- _Task item_:
Count the lines in the records below that contain the word "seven", and give only that number.

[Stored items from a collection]
= Beginning of Section =

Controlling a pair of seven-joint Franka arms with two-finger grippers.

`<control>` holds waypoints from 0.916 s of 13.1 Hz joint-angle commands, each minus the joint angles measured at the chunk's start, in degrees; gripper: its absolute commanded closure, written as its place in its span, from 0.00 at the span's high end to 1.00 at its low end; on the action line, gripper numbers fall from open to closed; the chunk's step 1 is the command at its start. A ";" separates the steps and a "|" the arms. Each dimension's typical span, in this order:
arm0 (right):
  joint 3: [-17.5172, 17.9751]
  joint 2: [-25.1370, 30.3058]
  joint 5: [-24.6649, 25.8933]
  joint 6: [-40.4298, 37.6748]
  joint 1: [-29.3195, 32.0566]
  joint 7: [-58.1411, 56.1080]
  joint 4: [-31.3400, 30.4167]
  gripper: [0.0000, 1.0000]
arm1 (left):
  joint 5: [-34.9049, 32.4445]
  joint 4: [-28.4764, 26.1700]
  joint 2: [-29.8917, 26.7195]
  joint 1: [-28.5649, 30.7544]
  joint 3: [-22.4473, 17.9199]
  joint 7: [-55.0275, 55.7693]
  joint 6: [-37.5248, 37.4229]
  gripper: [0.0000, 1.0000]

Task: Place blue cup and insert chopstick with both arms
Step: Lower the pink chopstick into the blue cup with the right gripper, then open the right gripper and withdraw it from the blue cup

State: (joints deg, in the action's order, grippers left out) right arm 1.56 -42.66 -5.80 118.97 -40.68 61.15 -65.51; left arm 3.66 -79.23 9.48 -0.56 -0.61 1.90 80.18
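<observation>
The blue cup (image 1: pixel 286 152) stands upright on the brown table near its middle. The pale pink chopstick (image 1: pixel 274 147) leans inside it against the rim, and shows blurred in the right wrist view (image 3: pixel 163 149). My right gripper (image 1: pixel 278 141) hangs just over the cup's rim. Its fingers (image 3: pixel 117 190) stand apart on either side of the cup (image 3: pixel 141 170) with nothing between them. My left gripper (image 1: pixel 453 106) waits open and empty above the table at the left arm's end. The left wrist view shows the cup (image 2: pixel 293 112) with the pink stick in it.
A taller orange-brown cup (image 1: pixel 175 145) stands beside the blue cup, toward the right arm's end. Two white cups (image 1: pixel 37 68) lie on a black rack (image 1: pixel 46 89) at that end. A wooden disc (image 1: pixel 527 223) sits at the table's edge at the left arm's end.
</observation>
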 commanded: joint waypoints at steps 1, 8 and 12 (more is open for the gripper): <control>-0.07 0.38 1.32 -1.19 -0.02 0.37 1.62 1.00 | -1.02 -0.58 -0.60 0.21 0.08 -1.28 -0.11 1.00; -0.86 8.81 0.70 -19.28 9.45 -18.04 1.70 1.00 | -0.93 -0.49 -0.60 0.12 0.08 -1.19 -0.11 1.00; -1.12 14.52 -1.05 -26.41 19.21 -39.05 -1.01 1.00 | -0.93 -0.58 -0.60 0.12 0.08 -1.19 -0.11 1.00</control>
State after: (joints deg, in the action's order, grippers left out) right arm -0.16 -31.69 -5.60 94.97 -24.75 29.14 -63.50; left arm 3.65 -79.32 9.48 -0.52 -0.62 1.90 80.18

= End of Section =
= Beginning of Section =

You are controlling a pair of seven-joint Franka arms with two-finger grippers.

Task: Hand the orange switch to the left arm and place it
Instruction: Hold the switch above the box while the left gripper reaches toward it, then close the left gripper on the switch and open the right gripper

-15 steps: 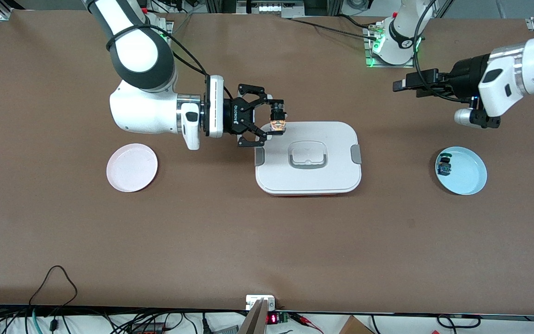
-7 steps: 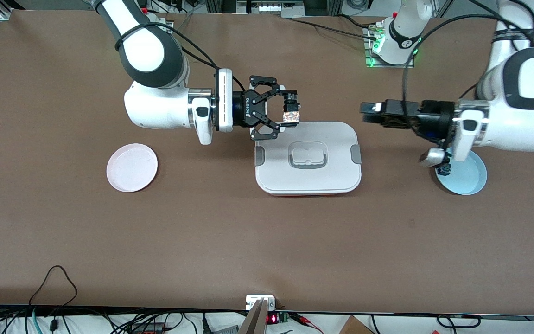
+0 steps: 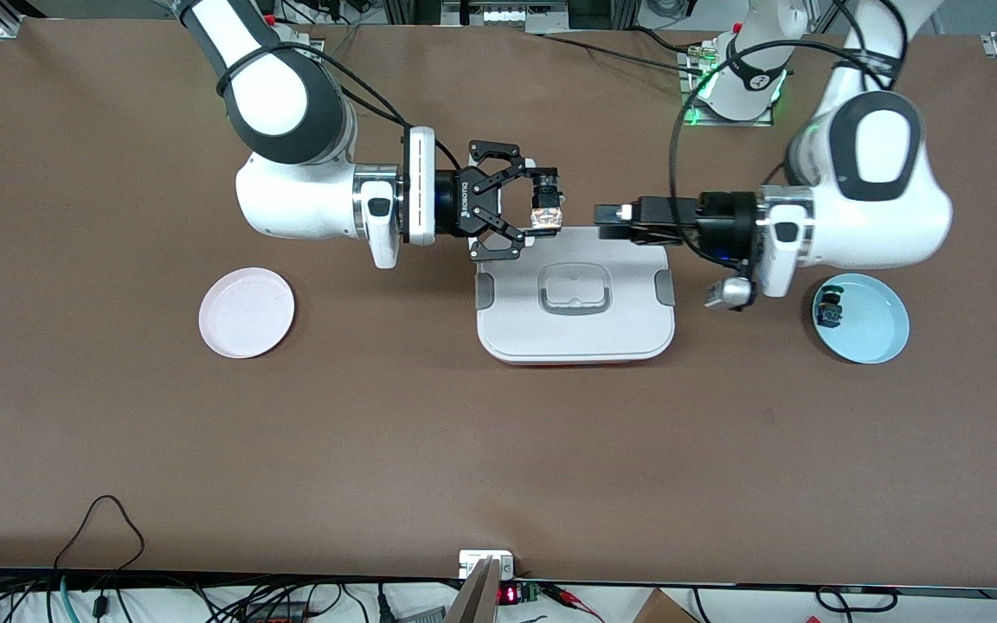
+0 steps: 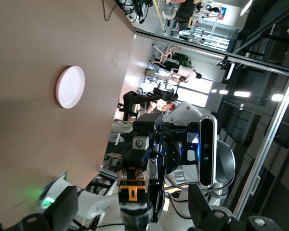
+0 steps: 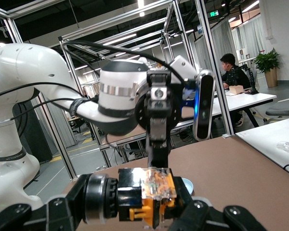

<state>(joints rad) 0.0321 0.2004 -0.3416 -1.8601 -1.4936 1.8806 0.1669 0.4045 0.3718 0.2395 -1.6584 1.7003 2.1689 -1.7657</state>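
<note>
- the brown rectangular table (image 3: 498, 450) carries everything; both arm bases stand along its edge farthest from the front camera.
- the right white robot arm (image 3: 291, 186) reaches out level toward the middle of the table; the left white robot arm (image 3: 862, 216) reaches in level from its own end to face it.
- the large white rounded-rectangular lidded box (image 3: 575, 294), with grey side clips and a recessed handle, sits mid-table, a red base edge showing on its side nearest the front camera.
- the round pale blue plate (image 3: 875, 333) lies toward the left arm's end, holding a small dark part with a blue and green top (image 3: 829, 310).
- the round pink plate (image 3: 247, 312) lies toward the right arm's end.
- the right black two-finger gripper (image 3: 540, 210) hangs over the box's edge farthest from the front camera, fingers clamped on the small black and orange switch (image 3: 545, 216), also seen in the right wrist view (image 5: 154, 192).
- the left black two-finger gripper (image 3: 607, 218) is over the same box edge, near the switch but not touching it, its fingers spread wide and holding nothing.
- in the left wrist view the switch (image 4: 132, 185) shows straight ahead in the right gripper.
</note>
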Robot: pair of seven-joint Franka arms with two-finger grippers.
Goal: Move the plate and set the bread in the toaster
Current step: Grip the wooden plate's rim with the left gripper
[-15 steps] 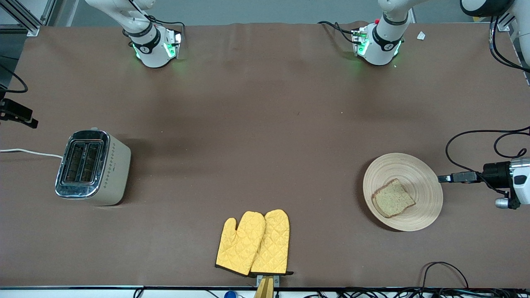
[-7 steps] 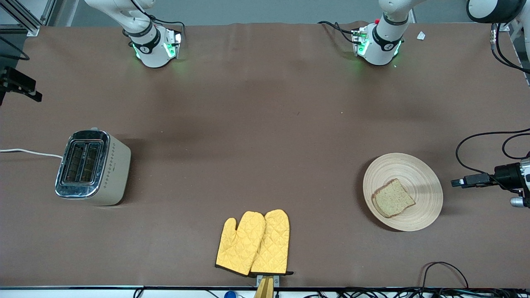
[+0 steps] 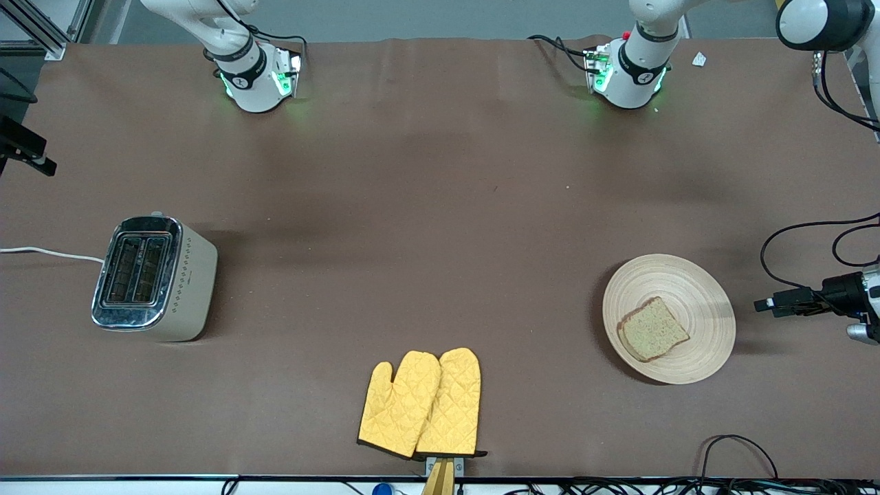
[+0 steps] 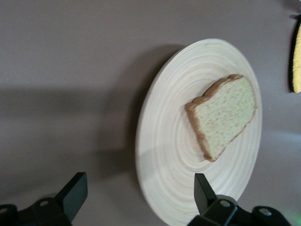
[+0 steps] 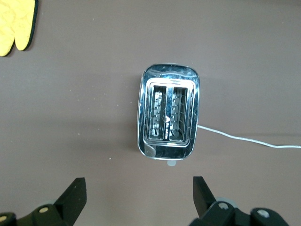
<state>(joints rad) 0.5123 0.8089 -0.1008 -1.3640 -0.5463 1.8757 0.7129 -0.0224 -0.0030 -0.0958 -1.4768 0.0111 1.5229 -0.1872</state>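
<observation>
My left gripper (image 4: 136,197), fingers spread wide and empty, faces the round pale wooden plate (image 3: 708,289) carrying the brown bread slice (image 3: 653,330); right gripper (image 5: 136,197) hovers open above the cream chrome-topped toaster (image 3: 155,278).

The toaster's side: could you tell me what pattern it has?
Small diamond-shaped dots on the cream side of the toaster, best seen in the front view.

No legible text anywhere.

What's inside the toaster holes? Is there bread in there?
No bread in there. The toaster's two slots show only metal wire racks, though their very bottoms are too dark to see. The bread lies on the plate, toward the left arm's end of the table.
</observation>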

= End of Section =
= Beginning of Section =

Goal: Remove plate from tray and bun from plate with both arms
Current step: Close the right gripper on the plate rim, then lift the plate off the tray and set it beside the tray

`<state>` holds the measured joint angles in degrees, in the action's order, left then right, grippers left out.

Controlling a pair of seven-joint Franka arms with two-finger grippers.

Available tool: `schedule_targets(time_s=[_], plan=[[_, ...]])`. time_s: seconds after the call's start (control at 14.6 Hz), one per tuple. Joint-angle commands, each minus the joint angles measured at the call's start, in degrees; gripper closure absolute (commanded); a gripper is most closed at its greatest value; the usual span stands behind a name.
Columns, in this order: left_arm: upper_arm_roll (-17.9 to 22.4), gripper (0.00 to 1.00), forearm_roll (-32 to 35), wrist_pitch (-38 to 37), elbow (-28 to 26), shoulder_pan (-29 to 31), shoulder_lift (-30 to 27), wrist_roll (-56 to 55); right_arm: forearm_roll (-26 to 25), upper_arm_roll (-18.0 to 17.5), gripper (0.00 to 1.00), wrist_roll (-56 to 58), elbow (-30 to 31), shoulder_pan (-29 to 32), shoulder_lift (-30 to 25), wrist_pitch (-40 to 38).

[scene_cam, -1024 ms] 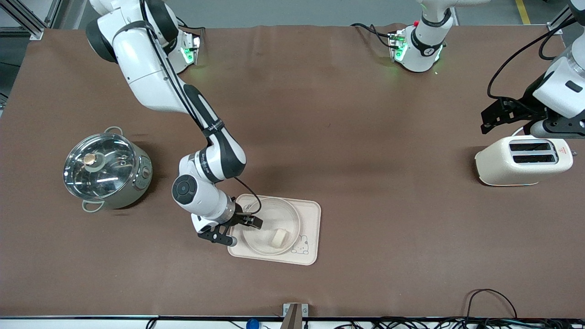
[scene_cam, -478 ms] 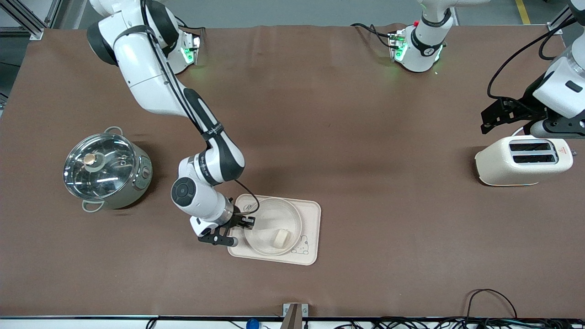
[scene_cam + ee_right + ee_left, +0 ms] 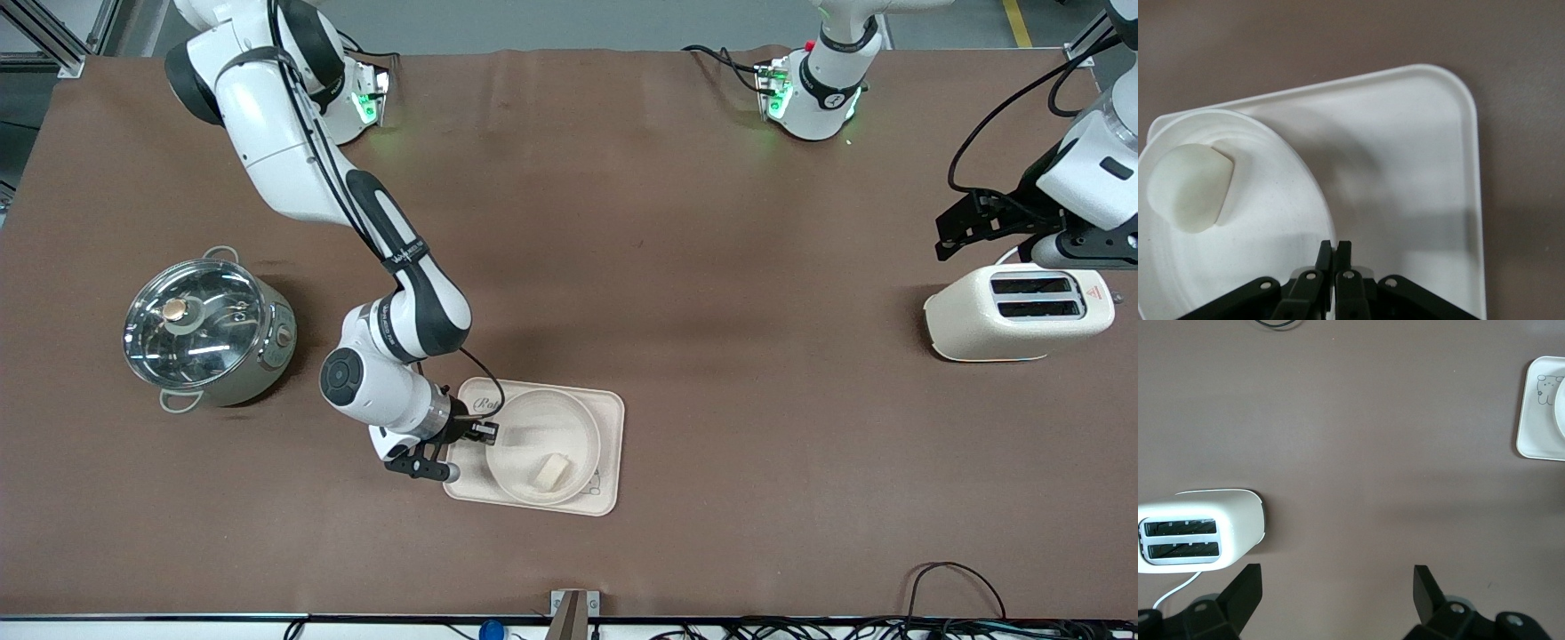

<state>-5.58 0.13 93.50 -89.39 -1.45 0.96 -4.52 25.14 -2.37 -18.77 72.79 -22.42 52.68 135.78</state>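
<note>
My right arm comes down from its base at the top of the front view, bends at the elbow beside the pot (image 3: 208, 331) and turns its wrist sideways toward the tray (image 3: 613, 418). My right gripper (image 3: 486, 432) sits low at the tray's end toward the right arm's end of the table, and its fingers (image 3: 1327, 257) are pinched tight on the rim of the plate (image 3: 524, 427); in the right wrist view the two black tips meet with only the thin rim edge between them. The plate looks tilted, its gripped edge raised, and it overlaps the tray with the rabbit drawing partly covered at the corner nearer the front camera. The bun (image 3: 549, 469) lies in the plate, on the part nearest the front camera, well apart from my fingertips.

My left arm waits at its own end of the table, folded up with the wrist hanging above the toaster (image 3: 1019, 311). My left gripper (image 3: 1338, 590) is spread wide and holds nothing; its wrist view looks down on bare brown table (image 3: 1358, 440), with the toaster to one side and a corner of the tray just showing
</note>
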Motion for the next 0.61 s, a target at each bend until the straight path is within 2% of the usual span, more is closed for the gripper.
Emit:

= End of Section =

- _Solution to the exercise_:
4